OCU410ST, also utilizing the RORA gene, has received an Orphan Drug Designation from the FDA for the treatment of Stargardt disease, which has no approved treatment and affects approximately 100,000 people in the U.S. and Europe combined. OCU410ST has the potential to be the first one-time gene therapy for Stargardt disease.

We licensed our modifier gene therapy platform from Dr. Neena Haider’s lab at Harvard Medical School. Her research spans 20 years and offers groundbreaking, distinct approaches to gene therapy.

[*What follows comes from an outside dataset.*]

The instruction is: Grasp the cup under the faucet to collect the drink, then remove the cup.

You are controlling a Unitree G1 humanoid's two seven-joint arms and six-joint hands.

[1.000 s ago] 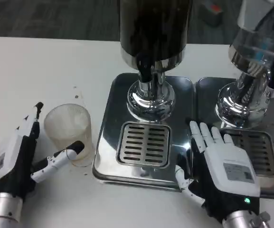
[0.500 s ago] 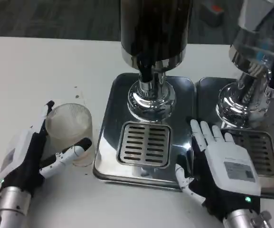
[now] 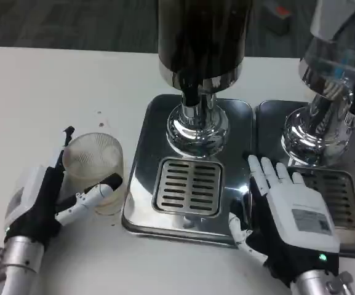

Our goal with all our therapies is to do more than just treat symptoms. We focus on addressing the underlying causes of disease, and our gene therapies have the potential to significantly alter disease progression.

What has your career journey looked like, and how did you come to lead Ocugen?

Well, I started in biotech, and it was a surprise to me to end up in big pharma. That opportunity provided me with a broad range of experiences, from R&D to operations and business roles. I eventually found my passion for entrepreneurship, wanting to be closer to decisions that affect patients directly. I realized how much more I could do for global health, particularly in developing countries. I wanted to be part of that change.

That’s how I started Ocugen in 2013 with my co-founder, Dr. Uday Kompella, who invented OCU200—now entering Phase 1. Our mission today is to bring game-changing gene and cell therapies and vaccines to market and working even harder to provide access to patients globally.